Lorsque sa vision a commencé à se dégrader, Seneida a trouvé du réconfort dans l'escalade. Mais ce n'est qu'à partir de sa rencontre avec d’autres grimpeurs qu'elle a finalement appris à s'ouvrir et à accepter son handicap. Ce documentaire de Janelle Dransfield et Rachel Ross met en vedette l’athlète malvoyante et développeuse de produits Black Diamond Seneida Biendarra au moment de son entrée en compétition sur la scène mondiale.

Black Diamond présente : ONSIGHT
Film : Janelle Dransfield & Rachel Ross

La marche d’approche jusqu’à la falaise détermine tout de suite le niveau de difficulté de la journée : traverser des pierriers, des zones boisées et éviter les possibles chutes sur le sentier ne font pas seulement partie des défis habituels mais fournissent également des indications sur la façon dont ma vision coopérera. Chaque étape est soigneusement gérée en fonction d’un minuscule tunnel de vision qui joue le rôle d’indicateur souvent peu fiable. Comme mes yeux scannent d'avant en arrière pour élargir mon champ visuel, je recueille des informations à travers un petit périscope de la taille d'une balle de golf qui affiche 5° du monde à la fois. Ma vision est claire les jours de chance, ou parfois voilée par des points clignotants ou statiques, mais suffisante pour voir la largeur du sentier et trouver l’équilibre sur un terrain escarpé. Parfois, mon nerf optique gonfle, et mon tunnel de vision rétrécit et s’obscurcit. Ces jours-ci, pas le temps d’observer le paysage, je consacre 100 % de mon attention visuelle au placement de mon prochain pas. Je cherche, j’avance, je m’équilibre, je recommence, jusqu’à ce que j’arrive à la falaise.

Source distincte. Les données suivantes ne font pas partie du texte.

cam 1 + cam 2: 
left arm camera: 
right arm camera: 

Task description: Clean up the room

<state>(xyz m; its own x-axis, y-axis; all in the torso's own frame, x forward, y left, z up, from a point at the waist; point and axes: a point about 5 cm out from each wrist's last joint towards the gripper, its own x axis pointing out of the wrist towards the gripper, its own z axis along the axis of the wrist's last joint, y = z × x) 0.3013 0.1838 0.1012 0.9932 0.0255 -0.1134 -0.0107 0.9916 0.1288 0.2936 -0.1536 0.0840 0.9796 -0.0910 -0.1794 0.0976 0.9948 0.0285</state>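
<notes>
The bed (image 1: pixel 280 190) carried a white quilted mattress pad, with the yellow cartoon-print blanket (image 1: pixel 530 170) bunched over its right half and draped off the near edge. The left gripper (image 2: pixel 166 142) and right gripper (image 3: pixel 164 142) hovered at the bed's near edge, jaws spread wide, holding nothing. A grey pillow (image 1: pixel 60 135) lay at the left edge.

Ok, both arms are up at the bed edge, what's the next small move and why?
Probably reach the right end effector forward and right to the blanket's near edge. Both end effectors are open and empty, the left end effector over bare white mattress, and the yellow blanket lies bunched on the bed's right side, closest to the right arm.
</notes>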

Ce processus peut paraître frustrant et il l'est. Je me souviens à quel point c’était plus facile de randonner avant et je regrette mon ancienne vie de voyante. C’est différent de grimper parce que ça a toujours été difficile. Ce n’est qu’après avoir commencé à perdre la vue que je me suis encordée pour la première fois au pied d’une colonne de glace dans le Wisconsin. Alors que traverser la rue me faisait encore très peur, grimper sur la glace m’a paru soudain magique. À la fonte des neiges, j’ai enfilé des chaussons d’escalade et découvert un sport où je ne me sentais pas différente. Si j'avais la patience et l'endurance de rester suspendue dans mon baudrier jusqu'à pouvoir dénicher la prochaine prise, je serais capable de grimper aussi fort que mes camarades. L'escalade me procure un espace où le mouvement est contrôlé et réfléchi et où la peur sert un objectif. Souvent, trouver son chemin sur le sentier escarpé qui mène à la falaise s'avère plus frustrant que l'escalade, où je me sens comme si je reprenais le contrôle sur un plan vertical. Être malvoyante est extraordinairement humiliant. Avoir un espace pour se sentir puissante et en capacité m'a permis de reconstruire ma confiance à partir de zéro.

 

J’ai toujours eu du mal à comprendre la partie adaptative de moi-même ; en tant que personne déficiente visuelle, je déploie beaucoup d’efforts à essayer de me fondre dans la masse. La perception publique de la déficience visuelle étant sur le mode binaire voyants/malvoyants, le fait de dissimuler mon « handicap invisible » est apparu naturellement. Et sans les marqueurs flagrants du handicap visuel comme la canne ou le chien, ça me semblait de mauvaise foi de m'identifier à une personne aveugle.  Moi ? J'étais grimpeuse et ingénieure. Est-ce dû au fait que je m’étais construite en tant que personne apte avant mon diagnostic ?... En tout cas je culpabilise d’imposer à mon entourage les difficultés de mon quotidien.

'

A portrait of Seneida Biendarra.

'

Pendant un temps, je n’étais pas sûre que je rencontrerais d’autres grimpeurs et grimpeuses comme moi. Je voulais le faire mais je ne savais tout simplement pas comment. Il a fallu qu’un mentor me pousse à assister à l’Adaptive Climber’s Festival à Red River Gorge pour que je commence enfin à accepter mon handicap par le biais d’un sport qui m’avait déjà aidée à m’en sortir. À ce festival ACF, j’ai rencontré pour la première fois des personnes confrontées aux mêmes difficultés que moi, qui avaient leurs propres histoires de déficience ou de sentiment d’isolement dû à leur handicap. Dans cette communauté, j’ai découvert la liberté de pouvoir exprimer ses non-dits à voix haute. Ces conversations à cœur ouvert m’ont permis de briser huit ans d’isolement et de finalement trouver les mots pour raconter mon histoire.

  

—Seneida Biendarra

Seneida Biendarra and a friend at the crag.